Par ailleurs, le rapport publié le 28 avril par la Commission nationale de la déontologie de sécurité est très critique sur les pratiques quotidiennes de la police. La lutte contre les discriminations porte sur les abus de contrôles au faciès accompagnés d'inutiles fouilles au corps et menottage.
Ces pratiques alimentent chez les victimes et les témoins le sentiment d'injustice et le ressentiment. Les interpellés devraient pouvoir identifier systématiquement les agents chargés du contrôle dont ils ont fait l'objet. Dans le cadre de la prévention des discriminations, il faudrait envisager une formation initiale et continue des agents de la force publique, de même que l'inspection générale des services devrait être davantage sensibilisée et impliquée.
Le logement est également un secteur essentiel de discriminations tant dans le logement privé que social. A cet égard, le respect de la loi Solidarité et renouvellement urbains (SRU) est une obligation tant légale que morale. Or celle-ci est encore loin d'être appliquée partout et dans la même mesure. Ne faudrait-il pas, en outre, protéger les candidats au logement par l'anonymisation des demandes et encourager l'intermédiation par des associations ou bailleurs sociaux pour mobiliser le parc privé.
Quant au secteur de l'emploi, c'est sans doute le plus exposé aux pratiques discriminatoires. Il est temps que le décret d'application de la loi de mars 2006 sur la généralisation du CV anonyme soit enfin publié et appliqué. D'autres outils existent : le recrutement par habileté, la formation des recruteurs et managers, l'audit interne (ou autotesting) des discriminations, le tutorat, etc. Il faut également permettre aux partenaires sociaux de mieux s'impliquer dans les affaires de discrimination comme dans les politiques préventives internes. Enfin, le législateur devrait rendre obligatoire la tenue d'un registre des candidatures à l'embauche. Ce registre serait consultable par toutes les parties, recruteurs comme recrutés.

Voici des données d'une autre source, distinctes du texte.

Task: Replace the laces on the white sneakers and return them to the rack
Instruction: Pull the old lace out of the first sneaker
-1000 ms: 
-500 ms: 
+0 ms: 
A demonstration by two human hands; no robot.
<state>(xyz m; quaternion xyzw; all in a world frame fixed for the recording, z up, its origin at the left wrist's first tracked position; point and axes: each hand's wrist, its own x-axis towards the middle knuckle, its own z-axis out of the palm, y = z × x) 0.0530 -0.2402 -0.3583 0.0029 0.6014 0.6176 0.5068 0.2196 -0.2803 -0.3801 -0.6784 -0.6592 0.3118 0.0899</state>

Et puis, il y a les coupables. C'est toute une pédagogie de la lutte antidiscrimination qu'il nous faut bâtir en leur direction. Elle devrait avoir un volet constructif au moyen de campagnes grand public sur les bonnes pratiques dans le monde de l'entreprise notamment, de plans de formation des acteurs concernés, de la mise en valeur de réussites individuelles ou collectives. Mais cette lutte doit également comporter un volet accusateur. Des instruments efficaces existent comme le testing, la révision des règlements intérieurs tenant compte de la lutte contre les discriminations et leur affichage systématique. Enfin, et ce qui aura le plus de poids car il jette le discrédit sur une entreprise et ses marques : le naming and shaming. Nommer et entacher la renommée pèsent non seulement sur le discriminateur, conduisent à l'information du grand public, mais aussi, par sa valeur d'exemplarité, modifient en profondeur les comportements.
Les discriminations et le racisme se nourrissent l'un l'autre et renforcent les crispations sociales. Il y a urgence pour l'actuel gouvernement à s'engager résolument dans la lutte contre toutes les discriminations.
Patrick Gaubert est président du Haut Conseil à l'intégration et président de la Licra.
Christian Charrière-Bournazel est bâtonnier de l'ordre des avocats du barreau de Paris.